### Exercise brief
Look in the listing below for the line that has "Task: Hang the", then return it and each following line up to and including the one with "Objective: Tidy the", exactly and without pictures.

- Opening Delimiter -

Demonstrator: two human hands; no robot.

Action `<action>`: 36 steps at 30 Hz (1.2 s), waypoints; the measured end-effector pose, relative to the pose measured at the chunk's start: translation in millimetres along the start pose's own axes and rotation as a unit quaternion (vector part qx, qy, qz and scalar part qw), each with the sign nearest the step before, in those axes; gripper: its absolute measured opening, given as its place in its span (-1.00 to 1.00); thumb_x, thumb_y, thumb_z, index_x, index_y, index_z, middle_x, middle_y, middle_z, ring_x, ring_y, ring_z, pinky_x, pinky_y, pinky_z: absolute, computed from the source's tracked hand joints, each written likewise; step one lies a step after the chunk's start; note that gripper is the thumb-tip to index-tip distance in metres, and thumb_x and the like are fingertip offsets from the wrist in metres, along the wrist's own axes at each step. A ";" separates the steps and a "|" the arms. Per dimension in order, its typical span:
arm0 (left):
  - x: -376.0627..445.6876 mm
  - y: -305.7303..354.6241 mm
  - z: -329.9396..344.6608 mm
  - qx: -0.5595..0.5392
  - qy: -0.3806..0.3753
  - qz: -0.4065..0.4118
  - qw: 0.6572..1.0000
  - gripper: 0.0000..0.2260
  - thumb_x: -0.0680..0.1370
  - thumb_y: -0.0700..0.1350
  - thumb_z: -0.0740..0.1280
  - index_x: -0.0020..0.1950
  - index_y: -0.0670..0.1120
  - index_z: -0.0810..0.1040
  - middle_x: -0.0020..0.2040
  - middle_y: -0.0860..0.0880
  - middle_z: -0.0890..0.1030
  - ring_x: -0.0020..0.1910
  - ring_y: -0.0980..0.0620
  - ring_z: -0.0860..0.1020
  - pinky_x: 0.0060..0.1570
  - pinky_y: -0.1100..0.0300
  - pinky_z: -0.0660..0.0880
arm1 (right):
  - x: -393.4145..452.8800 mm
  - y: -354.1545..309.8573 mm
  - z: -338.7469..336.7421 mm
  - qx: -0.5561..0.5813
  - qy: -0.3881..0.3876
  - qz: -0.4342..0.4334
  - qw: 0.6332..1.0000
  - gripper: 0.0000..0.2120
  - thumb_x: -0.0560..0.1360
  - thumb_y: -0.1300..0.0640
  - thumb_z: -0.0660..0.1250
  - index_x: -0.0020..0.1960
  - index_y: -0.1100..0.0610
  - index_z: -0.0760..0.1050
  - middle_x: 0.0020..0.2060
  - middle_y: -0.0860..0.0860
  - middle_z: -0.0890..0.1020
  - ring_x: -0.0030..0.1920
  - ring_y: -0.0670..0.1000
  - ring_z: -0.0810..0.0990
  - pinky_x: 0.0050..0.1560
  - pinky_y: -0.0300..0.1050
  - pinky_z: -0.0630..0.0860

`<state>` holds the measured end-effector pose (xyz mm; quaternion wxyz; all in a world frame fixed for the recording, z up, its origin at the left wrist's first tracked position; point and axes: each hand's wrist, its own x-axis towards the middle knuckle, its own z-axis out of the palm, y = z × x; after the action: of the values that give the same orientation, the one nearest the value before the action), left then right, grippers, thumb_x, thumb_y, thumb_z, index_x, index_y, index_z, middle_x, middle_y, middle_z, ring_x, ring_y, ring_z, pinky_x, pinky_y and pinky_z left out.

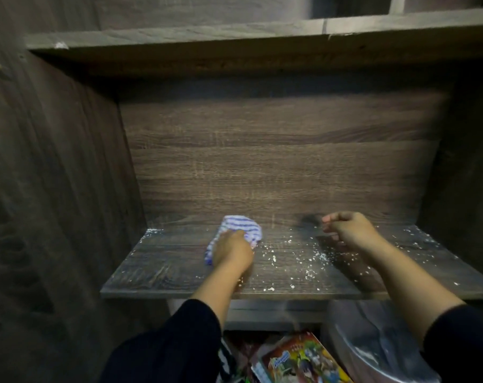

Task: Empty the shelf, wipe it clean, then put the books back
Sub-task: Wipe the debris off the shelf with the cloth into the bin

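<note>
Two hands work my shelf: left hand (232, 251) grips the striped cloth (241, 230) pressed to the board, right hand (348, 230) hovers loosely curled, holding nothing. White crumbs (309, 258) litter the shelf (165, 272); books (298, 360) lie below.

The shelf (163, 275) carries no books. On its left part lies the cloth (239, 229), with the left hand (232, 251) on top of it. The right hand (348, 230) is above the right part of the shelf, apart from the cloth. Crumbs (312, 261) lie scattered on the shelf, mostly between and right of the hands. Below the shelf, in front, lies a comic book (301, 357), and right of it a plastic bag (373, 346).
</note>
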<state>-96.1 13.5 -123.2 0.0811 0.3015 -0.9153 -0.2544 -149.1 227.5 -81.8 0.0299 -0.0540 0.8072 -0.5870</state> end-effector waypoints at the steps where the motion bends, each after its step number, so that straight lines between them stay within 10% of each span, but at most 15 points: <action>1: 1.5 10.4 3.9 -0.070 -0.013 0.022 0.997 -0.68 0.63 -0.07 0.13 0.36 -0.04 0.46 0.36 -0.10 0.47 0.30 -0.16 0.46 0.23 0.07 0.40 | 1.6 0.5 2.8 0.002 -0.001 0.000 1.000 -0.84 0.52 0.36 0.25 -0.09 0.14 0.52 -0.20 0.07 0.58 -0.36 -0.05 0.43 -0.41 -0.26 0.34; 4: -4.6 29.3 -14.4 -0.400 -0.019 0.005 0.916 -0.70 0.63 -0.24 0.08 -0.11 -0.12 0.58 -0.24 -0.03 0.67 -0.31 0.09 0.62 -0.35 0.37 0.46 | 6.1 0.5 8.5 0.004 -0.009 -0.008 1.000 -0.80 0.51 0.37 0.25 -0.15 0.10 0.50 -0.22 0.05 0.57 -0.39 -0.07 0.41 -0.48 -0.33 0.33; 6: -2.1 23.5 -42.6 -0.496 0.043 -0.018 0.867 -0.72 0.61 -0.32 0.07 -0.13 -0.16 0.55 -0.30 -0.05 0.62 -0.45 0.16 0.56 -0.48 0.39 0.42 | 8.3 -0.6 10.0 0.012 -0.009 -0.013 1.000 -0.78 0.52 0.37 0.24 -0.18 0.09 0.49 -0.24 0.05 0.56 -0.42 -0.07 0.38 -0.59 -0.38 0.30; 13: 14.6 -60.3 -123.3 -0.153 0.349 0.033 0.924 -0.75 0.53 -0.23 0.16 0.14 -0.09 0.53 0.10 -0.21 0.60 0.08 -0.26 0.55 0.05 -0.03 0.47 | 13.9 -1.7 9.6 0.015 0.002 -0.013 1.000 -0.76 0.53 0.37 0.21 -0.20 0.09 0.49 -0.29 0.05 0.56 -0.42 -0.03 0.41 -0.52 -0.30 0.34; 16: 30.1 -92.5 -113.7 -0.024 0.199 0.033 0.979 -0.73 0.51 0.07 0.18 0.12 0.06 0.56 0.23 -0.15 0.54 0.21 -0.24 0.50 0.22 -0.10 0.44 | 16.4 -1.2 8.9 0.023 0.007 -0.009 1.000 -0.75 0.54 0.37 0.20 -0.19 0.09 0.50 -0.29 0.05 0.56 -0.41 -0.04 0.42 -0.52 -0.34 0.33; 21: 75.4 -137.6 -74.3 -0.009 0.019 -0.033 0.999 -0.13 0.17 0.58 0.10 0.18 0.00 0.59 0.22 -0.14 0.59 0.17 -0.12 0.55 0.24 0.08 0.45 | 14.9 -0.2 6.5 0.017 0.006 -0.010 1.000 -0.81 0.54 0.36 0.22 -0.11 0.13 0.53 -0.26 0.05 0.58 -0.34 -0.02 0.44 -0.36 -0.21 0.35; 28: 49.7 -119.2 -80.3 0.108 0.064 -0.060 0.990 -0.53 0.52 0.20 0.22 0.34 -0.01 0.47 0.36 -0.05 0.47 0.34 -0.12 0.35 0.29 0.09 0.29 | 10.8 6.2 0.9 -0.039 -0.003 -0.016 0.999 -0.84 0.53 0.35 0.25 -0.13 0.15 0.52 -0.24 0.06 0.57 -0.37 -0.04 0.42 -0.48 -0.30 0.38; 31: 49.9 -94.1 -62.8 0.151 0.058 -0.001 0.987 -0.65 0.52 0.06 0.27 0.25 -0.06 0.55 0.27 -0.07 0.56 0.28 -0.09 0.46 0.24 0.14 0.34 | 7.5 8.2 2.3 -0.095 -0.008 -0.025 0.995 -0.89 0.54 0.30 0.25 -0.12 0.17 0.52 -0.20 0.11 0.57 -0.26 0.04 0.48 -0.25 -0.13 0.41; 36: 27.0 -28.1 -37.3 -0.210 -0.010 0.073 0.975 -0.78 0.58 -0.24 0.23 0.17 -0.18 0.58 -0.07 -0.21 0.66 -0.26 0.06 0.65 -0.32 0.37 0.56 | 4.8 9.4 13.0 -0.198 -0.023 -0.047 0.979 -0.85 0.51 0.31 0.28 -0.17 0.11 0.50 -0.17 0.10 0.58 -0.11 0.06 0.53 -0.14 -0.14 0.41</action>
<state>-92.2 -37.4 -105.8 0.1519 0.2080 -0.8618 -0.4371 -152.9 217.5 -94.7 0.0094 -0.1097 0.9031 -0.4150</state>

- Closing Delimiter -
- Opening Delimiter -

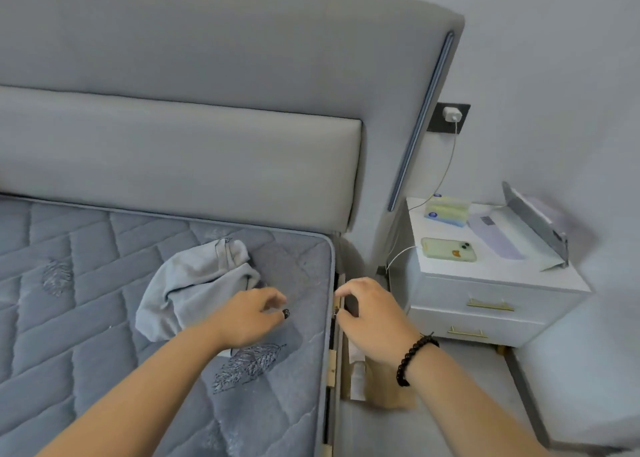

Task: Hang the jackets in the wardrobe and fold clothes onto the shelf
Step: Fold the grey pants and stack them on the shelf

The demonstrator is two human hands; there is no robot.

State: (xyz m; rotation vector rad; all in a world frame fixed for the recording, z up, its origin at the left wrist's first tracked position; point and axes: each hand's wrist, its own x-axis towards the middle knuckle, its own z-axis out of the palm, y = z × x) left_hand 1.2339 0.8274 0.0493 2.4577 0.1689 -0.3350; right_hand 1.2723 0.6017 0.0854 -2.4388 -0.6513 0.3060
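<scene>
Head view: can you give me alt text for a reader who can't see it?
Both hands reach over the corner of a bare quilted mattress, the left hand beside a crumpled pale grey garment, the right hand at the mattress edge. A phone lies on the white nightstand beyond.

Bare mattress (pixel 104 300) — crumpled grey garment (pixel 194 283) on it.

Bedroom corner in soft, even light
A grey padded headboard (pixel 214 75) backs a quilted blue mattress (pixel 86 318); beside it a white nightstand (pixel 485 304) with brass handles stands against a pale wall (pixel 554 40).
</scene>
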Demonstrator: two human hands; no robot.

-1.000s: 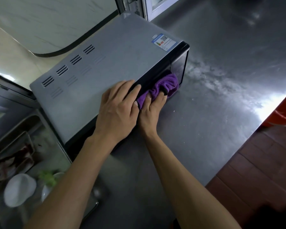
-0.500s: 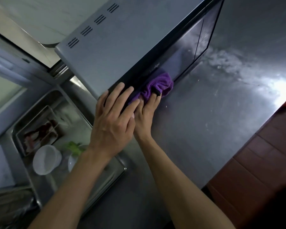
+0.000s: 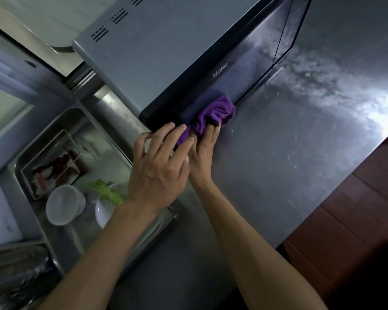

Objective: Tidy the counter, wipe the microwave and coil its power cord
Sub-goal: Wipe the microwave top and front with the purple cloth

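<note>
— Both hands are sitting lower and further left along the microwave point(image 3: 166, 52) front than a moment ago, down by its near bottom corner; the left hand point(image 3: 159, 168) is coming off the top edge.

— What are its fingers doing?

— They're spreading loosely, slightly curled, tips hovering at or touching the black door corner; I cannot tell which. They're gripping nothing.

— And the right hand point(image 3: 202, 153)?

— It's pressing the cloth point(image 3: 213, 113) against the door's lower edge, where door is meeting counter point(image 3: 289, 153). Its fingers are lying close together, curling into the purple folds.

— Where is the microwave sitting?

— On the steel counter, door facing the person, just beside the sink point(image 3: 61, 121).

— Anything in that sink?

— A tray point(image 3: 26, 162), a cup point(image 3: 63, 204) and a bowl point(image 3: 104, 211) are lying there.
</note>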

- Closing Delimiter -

### Exercise solution
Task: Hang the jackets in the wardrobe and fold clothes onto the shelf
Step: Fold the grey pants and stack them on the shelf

The demonstrator is two human hands; there is no robot.

State: (xyz m; rotation vector rad; all in a world frame fixed for the recording, z up, its origin at the left wrist's first tracked position; point and axes: each hand's wrist, its own x-axis towards the middle knuckle, its own z-axis out of the palm, y = z × x) left_hand 1.2339 0.8274 0.0493 2.4577 0.1689 -0.3350; right_hand 1.2723 0.6017 0.0854 -2.4388 -0.6513 0.3060
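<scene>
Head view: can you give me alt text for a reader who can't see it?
Both hands reach over the corner of a bare quilted mattress, the left hand beside a crumpled pale grey garment, the right hand at the mattress edge. A phone lies on the white nightstand beyond.

Bare mattress (pixel 104 300) — crumpled grey garment (pixel 194 283) on it.

Bedroom corner in soft, even light
A grey padded headboard (pixel 214 75) backs a quilted blue mattress (pixel 86 318); beside it a white nightstand (pixel 485 304) with brass handles stands against a pale wall (pixel 554 40).
</scene>
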Demonstrator: two human hands; no robot.

-1.000s: 
-0.500s: 
+0.000s: 

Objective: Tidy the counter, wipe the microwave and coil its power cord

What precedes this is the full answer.